The lines wanted run from the first one below through the one with "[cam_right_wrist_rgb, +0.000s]". Return them exactly.

■ ■ ■

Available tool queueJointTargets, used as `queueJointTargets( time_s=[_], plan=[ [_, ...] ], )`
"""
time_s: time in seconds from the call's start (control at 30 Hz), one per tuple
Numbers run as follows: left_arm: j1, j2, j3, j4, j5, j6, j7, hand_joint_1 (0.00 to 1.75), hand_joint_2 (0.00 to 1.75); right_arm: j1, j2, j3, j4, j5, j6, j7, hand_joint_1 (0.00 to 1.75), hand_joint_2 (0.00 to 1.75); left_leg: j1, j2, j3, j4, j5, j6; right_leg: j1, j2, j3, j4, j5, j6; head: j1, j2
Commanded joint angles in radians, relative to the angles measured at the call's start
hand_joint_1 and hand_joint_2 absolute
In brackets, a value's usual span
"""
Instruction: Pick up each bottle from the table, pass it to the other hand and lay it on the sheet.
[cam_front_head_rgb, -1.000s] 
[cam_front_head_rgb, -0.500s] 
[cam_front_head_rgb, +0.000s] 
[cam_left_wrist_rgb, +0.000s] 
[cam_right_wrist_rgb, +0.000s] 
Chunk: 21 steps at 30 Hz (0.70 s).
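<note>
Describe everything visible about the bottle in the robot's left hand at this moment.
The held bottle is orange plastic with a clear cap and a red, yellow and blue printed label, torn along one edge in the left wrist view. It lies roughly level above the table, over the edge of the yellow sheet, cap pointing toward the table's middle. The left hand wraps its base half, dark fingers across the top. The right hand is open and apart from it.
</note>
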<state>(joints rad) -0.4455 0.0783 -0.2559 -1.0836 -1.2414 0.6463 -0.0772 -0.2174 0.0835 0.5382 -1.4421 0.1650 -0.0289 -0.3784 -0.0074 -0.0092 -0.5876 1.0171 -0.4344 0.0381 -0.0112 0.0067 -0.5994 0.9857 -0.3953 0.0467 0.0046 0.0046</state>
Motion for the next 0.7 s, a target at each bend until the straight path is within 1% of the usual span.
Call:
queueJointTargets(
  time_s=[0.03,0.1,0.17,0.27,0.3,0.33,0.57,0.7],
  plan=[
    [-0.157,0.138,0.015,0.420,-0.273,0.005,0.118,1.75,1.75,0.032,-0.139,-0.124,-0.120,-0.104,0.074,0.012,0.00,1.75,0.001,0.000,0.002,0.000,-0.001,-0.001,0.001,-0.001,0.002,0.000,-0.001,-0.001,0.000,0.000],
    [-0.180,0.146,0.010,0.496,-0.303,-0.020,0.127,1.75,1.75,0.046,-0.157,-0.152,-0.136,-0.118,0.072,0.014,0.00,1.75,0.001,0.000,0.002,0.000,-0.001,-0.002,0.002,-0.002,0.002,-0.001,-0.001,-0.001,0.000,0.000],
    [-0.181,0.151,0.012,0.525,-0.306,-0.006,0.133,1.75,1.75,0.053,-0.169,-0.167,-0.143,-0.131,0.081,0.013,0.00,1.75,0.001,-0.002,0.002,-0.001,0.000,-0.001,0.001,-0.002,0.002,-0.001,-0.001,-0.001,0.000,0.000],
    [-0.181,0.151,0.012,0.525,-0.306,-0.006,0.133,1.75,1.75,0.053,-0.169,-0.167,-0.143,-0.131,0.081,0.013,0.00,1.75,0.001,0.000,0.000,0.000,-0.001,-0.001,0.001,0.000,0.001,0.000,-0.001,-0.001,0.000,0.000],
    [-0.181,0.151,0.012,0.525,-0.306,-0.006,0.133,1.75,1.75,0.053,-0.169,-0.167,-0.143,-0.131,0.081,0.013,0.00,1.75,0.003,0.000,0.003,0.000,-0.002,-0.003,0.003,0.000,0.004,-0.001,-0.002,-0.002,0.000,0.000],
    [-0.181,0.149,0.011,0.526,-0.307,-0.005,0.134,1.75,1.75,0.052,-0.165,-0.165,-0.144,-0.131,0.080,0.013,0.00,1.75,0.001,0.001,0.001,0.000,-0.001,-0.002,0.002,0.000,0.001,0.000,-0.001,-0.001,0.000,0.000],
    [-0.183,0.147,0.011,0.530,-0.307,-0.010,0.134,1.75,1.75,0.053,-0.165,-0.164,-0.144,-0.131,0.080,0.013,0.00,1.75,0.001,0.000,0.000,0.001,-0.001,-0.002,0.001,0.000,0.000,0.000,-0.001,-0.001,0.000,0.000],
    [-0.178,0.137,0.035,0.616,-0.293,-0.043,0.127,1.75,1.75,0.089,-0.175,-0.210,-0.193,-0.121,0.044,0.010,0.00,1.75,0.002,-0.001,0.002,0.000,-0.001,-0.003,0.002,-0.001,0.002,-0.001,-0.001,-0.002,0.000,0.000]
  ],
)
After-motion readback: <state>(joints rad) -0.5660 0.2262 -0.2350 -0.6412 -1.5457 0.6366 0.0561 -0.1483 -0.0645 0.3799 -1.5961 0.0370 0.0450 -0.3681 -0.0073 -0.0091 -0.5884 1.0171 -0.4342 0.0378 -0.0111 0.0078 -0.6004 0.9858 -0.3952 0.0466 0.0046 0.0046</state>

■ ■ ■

■ Answer space
Available tool queueJointTargets, used as `queueJointTargets( time_s=[_], plan=[ [_, ...] ], )`
"""
time_s: time in seconds from the call's start (control at 30 Hz), one per tuple
Numbers run as follows: left_arm: j1, j2, j3, j4, j5, j6, j7, hand_joint_1 (0.00 to 1.75), hand_joint_2 (0.00 to 1.75); right_arm: j1, j2, j3, j4, j5, j6, j7, hand_joint_1 (0.00 to 1.75), hand_joint_2 (0.00 to 1.75); left_leg: j1, j2, j3, j4, j5, j6; right_leg: j1, j2, j3, j4, j5, j6; head: j1, j2
Commanded joint angles in radians, relative to the angles measured at the call's start
hand_joint_1 and hand_joint_2 absolute
In brackets, a value's usual span
"""
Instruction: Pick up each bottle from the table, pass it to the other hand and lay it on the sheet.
[cam_front_head_rgb, -1.000s] 
[cam_front_head_rgb, -0.500s] 
[cam_front_head_rgb, +0.000s] 
[cam_left_wrist_rgb, +0.000s] 
[cam_right_wrist_rgb, +0.000s] 

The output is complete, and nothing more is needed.